With Peloton’s longtime CEO now out of the picture, McCarthy may have a freer hand to make changes. The executive has said the company should prioritize its digital offering over hardware and is exploring allowing subscribers to beam content from their smartphones to non-Peloton fitness equipment.
Separately, Chief Commercial Officer Kevin Cornils is also leaving Peloton and won’t be replaced. Some of Cornils’s responsibilities will be assumed by Dion Sanders as he takes the role of chief emerging business officer, according to an internal memo from McCarthy reviewed by Bloomberg. Chief Content Officer Jen Cotter will assume control of apparel and accessories, showing that the company remains committed to that market.

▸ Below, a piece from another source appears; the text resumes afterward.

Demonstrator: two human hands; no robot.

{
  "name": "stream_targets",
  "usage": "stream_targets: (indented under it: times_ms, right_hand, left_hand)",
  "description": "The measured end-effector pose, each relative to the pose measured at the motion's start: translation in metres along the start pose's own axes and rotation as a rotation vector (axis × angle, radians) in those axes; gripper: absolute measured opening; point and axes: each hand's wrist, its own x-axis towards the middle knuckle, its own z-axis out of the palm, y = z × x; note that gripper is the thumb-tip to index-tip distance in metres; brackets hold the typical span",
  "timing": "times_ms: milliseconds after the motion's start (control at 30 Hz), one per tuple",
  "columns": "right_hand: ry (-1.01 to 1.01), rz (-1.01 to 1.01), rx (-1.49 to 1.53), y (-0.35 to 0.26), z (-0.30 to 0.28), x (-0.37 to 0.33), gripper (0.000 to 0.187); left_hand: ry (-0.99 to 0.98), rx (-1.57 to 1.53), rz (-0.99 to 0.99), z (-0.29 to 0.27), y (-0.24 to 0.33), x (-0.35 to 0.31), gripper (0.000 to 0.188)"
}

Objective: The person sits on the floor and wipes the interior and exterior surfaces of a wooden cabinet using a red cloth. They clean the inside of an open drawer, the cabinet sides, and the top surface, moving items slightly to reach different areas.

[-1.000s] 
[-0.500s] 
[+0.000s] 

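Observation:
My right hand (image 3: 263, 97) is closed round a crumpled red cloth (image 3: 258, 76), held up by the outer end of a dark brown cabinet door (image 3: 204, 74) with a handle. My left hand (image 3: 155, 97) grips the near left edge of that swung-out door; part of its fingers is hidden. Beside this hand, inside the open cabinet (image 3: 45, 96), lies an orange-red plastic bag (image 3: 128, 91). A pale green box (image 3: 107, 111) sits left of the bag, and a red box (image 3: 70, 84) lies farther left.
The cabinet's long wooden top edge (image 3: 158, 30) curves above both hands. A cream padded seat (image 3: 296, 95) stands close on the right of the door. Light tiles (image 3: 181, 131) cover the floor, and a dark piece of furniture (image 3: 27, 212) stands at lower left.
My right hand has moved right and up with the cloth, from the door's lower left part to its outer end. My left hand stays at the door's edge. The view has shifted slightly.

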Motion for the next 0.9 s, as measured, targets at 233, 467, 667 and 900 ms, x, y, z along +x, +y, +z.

Albarran will take over Peloton’s legal operations on Oct. 3. She helped oversee a corporate makeover at Uber, which set out to change its image in 2017 after its hard-charging style led to scandals and a strained relationship with drivers.
Peloton looks to draw on the experience of Albarran and Boone to “help move the company forward into our next chapter of growth,” McCarthy said.
Foley said he plans to build a business “in a new space” after leaving the company. The executive helped turn Peloton into an iconic fitness brand with a loyal following, but was criticized for not forecasting a sharp downturn in demand for its exercise bikes.
Some Peloton investors also had hoped that Foley -- and then McCarthy -- would consider selling the company. But no suitor emerged, and McCarthy has said that he didn’t take the CEO job to oversee a sale.